Records from a data collection
Segment Open

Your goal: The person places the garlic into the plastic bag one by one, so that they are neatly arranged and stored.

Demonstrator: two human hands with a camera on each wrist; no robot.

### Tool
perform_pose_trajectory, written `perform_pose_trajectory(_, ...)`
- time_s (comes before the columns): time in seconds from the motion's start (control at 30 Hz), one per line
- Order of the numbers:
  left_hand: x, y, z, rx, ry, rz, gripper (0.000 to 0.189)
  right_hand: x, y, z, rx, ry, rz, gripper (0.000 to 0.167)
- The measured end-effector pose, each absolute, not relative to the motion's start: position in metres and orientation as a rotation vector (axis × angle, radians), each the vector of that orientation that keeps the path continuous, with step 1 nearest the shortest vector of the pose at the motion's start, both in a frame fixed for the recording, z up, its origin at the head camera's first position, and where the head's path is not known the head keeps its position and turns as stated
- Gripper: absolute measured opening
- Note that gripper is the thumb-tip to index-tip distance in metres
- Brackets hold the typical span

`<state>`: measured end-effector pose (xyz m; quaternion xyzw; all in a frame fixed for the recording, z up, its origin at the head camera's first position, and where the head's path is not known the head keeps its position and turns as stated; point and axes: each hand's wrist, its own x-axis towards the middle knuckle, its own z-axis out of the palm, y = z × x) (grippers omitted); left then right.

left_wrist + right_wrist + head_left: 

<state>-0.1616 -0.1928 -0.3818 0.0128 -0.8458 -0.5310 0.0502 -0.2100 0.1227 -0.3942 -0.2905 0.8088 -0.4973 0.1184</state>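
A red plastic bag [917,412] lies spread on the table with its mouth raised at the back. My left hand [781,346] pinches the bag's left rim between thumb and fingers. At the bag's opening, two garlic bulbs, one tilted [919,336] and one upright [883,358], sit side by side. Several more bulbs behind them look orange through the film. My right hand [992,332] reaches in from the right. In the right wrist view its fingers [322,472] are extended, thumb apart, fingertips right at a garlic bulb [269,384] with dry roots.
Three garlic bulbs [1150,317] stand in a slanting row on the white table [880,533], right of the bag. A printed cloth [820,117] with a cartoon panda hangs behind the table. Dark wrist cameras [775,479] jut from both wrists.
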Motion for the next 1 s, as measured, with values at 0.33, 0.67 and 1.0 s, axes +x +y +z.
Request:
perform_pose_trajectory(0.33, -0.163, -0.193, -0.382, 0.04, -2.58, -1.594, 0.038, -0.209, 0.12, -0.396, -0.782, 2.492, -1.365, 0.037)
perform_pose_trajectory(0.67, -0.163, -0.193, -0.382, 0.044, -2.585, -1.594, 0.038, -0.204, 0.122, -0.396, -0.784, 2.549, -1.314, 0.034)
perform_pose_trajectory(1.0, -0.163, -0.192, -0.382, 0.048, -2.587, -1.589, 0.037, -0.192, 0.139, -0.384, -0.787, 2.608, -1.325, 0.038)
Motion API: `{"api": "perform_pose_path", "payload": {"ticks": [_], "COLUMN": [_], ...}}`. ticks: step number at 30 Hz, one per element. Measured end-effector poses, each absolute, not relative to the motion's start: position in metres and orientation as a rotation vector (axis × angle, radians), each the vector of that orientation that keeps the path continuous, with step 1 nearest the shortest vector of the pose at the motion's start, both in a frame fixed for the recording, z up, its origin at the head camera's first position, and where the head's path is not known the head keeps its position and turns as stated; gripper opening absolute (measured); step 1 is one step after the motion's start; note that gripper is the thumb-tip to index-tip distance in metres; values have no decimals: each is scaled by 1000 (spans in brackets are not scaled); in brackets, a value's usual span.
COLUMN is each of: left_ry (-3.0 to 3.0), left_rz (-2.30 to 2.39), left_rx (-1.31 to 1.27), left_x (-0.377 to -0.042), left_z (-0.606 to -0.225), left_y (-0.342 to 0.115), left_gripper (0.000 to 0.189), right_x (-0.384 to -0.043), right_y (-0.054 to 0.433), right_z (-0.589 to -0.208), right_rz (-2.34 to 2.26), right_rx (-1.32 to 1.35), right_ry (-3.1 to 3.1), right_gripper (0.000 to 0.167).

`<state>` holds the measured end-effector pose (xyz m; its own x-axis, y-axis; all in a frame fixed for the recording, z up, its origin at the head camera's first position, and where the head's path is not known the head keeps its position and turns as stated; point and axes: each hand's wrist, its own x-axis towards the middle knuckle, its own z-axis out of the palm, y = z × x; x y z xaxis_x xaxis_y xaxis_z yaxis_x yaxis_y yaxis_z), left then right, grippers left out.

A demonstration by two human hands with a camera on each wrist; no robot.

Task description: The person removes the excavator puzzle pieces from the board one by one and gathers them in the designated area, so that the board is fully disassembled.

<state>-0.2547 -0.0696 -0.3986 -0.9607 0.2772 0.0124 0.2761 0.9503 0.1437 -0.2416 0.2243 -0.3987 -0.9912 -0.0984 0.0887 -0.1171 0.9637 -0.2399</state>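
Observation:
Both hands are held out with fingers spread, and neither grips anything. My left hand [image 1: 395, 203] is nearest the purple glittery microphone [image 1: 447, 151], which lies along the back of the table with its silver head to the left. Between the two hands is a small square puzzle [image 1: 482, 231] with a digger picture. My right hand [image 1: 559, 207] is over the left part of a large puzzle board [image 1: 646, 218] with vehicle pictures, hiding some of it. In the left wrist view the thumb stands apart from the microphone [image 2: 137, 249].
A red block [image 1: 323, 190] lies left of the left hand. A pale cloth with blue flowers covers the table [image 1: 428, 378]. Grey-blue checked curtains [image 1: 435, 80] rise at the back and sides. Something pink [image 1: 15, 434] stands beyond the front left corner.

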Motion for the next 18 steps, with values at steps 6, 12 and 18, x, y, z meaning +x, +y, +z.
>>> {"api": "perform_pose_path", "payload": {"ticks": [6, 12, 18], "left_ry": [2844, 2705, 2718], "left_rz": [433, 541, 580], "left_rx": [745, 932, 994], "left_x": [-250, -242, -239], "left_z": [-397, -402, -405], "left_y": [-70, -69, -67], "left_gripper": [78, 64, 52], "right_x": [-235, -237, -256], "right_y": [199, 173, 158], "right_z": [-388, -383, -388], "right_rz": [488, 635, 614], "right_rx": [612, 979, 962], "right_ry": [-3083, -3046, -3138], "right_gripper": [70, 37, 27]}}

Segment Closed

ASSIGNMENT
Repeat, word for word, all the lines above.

COMPLETED EXERCISE
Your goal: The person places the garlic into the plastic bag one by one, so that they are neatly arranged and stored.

Demonstrator: two human hands with a camera on each wrist; no robot.

### Tool
perform_pose_trajectory, written `perform_pose_trajectory(_, ...)`
- time_s (comes before the columns): time in seconds from the motion's start (control at 30 Hz), one per line
- Order of the numbers:
  left_hand: x, y, z, rx, ry, rz, gripper (0.000 to 0.189)
  right_hand: x, y, z, rx, ry, rz, gripper (0.000 to 0.167)
- The measured end-effector pose, each absolute, not relative to the motion's start: position in metres and orientation as a rotation vector (axis × angle, radians), each the vector of that orientation that keeps the path continuous, with step 1 nearest the shortest vector of the pose at the motion's start, both in a frame fixed for the recording, z up, its origin at the head camera's first position, and where the head's path is not known the head keeps its position and turns as stated
- Gripper: absolute measured opening
- Note that gripper is the thumb-tip to index-tip distance in metres
- Brackets hold the typical span

`<state>`: measured end-effector pose (xyz m; quaternion xyzw; all in a frame fixed for the recording, z up, its origin at the head camera's first position, and where the head's path is not known the head keeps its position and turns as stated; point and axes: each hand's wrist, its own x-axis towards the middle knuckle, its own z-axis out of the palm, y = z × x) (grippers omitted); left then right.

left_wrist + right_wrist + head_left: 

<state>-0.1616 -0.1928 -0.3818 0.0128 -0.8458 -0.5310 0.0502 -0.2100 0.1227 -0.3942 -0.2905 0.8088 -0.4973 0.1184</state>
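A red plastic bag [917,412] lies spread on the table with its mouth raised at the back. My left hand [781,346] pinches the bag's left rim between thumb and fingers. At the bag's opening, two garlic bulbs, one tilted [919,336] and one upright [883,358], sit side by side. Several more bulbs behind them look orange through the film. My right hand [992,332] reaches in from the right. In the right wrist view its fingers [322,472] are extended, thumb apart, fingertips right at a garlic bulb [269,384] with dry roots.
Three garlic bulbs [1150,317] stand in a slanting row on the white table [880,533], right of the bag. A printed cloth [820,117] with a cartoon panda hangs behind the table. Dark wrist cameras [775,479] jut from both wrists.
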Motion for the next 1 s, as measured, with values at 0.33, 0.67 and 1.0 s, axes +x +y +z.
Request:
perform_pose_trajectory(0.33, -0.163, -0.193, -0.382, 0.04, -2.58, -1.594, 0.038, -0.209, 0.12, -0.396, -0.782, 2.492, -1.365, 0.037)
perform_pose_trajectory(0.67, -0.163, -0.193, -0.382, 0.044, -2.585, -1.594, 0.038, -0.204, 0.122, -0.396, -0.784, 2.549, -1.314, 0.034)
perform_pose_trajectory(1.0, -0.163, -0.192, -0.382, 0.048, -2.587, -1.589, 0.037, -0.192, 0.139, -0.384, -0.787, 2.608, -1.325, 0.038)
Motion API: `{"api": "perform_pose_path", "payload": {"ticks": [_], "COLUMN": [_], ...}}`. ticks: step number at 30 Hz, one per element. Measured end-effector poses, each absolute, not relative to the motion's start: position in metres and orientation as a rotation vector (axis × angle, radians), each the vector of that orientation that keeps the path continuous, with step 1 nearest the shortest vector of the pose at the motion's start, both in a frame fixed for the recording, z up, its origin at the head camera's first position, and where the head's path is not known the head keeps its position and turns as stated; gripper opening absolute (measured); step 1 is one step after the motion's start; note that gripper is the thumb-tip to index-tip distance in metres; values have no decimals: each is scaled by 1000 (spans in brackets are not scaled); in brackets, a value's usual span.
COLUMN is each of: left_ry (-3.0 to 3.0), left_rz (-2.30 to 2.39), left_rx (-1.31 to 1.27), left_x (-0.377 to -0.042), left_z (-0.606 to -0.225), left_y (-0.342 to 0.115), left_gripper (0.000 to 0.189), right_x (-0.384 to -0.043), right_y (-0.054 to 0.433), right_z (-0.589 to -0.208), right_rz (-2.34 to 2.26), right_rx (-1.32 to 1.35), right_ry (-3.1 to 3.1), right_gripper (0.000 to 0.167).

`<state>` holds the measured end-effector pose (xyz m; its own x-axis, y-axis; all in a frame fixed for the recording, z up, its origin at the head camera's first position, and where the head's path is not known the head keeps its position and turns as stated; point and axes: each hand's wrist, its own x-axis towards the middle knuckle, its own z-axis out of the palm, y = z × x; x y z xaxis_x xaxis_y xaxis_z yaxis_x yaxis_y yaxis_z), left then right, grippers left out.

A demonstration by two human hands with a camera on each wrist; no robot.

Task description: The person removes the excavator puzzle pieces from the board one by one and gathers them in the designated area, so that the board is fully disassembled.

<state>-0.2547 -0.0696 -0.3986 -0.9607 0.2772 0.0124 0.2761 0.9503 0.1437 -0.2416 0.2243 -0.3987 -0.9912 -0.0984 0.0887 -0.1171 0.9637 -0.2399</state>
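Observation:
Both hands are held out with fingers spread, and neither grips anything. My left hand [image 1: 395, 203] is nearest the purple glittery microphone [image 1: 447, 151], which lies along the back of the table with its silver head to the left. Between the two hands is a small square puzzle [image 1: 482, 231] with a digger picture. My right hand [image 1: 559, 207] is over the left part of a large puzzle board [image 1: 646, 218] with vehicle pictures, hiding some of it. In the left wrist view the thumb stands apart from the microphone [image 2: 137, 249].
A red block [image 1: 323, 190] lies left of the left hand. A pale cloth with blue flowers covers the table [image 1: 428, 378]. Grey-blue checked curtains [image 1: 435, 80] rise at the back and sides. Something pink [image 1: 15, 434] stands beyond the front left corner.
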
Motion for the next 18 steps, with values at steps 6, 12 and 18, x, y, z meaning +x, +y, +z.
>>> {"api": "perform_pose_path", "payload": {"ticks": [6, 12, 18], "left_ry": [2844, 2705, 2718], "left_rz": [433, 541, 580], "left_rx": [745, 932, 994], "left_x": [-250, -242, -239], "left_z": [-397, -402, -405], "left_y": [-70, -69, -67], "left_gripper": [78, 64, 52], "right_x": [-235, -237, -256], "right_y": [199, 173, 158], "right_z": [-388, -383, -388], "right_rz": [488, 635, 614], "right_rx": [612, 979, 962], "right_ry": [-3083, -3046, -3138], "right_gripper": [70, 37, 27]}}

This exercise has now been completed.